Bei der Blutspende selbst wird dir meistens eine Liege zugewiesen. Hier werden dann nochmal deine Personalien mit dem Namen auf deinem Beutel verglichen, um Verwechslungen auszuschließen. Bei allen medizinischen Instrumenten handelt es sich um desinfiziertes Einwegmaterial. Dann kannst du es dir für die nächsten 10-15 Minuten bequem machen und ca. 500ml deines Blutes tröpfchenweise Ade sagen. Und während du Musik hörst, liest oder dich nett mit der Person neben dir unterhältst, kannst du dir sicher sein, dass du irgendjemandem da draußen einen ganz großen Gefallen tust, indem du hilfst, sein Leben zu retten.

Ein paar Tropfen deines Blutes kommen übrigens in das Untersuchungsröhrchen, damit das Labor dein Blut untersuchen kann, bevor es an einen Patienten geht.

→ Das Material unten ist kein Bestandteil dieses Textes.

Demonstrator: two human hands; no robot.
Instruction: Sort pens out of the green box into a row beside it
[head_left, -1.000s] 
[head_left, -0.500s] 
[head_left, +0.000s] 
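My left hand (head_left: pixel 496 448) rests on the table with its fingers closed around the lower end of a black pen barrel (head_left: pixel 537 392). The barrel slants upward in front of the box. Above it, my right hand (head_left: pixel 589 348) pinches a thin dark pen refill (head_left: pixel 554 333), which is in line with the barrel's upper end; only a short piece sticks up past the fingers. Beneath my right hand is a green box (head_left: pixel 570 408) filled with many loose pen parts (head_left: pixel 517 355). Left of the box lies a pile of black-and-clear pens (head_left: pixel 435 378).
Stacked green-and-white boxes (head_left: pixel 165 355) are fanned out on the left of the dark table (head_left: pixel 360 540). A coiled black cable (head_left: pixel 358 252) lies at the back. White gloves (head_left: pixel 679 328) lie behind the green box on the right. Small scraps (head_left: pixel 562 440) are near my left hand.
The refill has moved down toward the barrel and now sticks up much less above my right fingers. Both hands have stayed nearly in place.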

ablauf-der-blutspende-ablauf

Nach der Spende

Nach der Spende bekommst du ein Pflaster, und du kannst dich noch ein bisschen ausruhen. Das Pflaster solltest du am besten noch ein paar Minuten fest andrücken, dann bilden sich auch keine Blutergüsse. Damit du schnell wieder zu Kräften kommst, gibt es jetzt – hurra! – was zu essen! Mit dabei sind oftmals die klassischen Stullen, Obst, Kekse, Kuchen, Tee, Säfte und vieles mehr, so dass sich der Kreislauf wieder stabilisieren kann, falls nötig.

Essen nach der Blutspende

Aufwandsentschädigung

Um möglichst viele Leute zum Blutspenden zu motivieren, bieten viele Spendezentralen Aufwandsentschädigungen an. Dabei kann es sich um Geld handeln, um Gutscheine für Thermen oder Geschäfte, oder um kleine Sachgeschenke.

Oftmals sind leider weder der Gedanke an das Allgemeinwohl noch die Aussicht auf Belohnung genug Anreiz zum Spenden. Wenn ihr also euren ganzen Mut zusammennehmt und Blut spenden geht, dann nehmt doch einfach ein paar Freunde oder Verwandte mit: Ihr seid nicht alleine, es ist lustiger und ihr könnt damit mehreren Leuten helfen, die vielleicht dringend auf Bluttransfusionen angewiesen sind. Online findet ihr zahlreiche Termine zum Blutspenden in eurer Nähe. Also worauf wartet ihr noch – werdet zum Helden, für euch selber, für eure Lieben, für uns alle!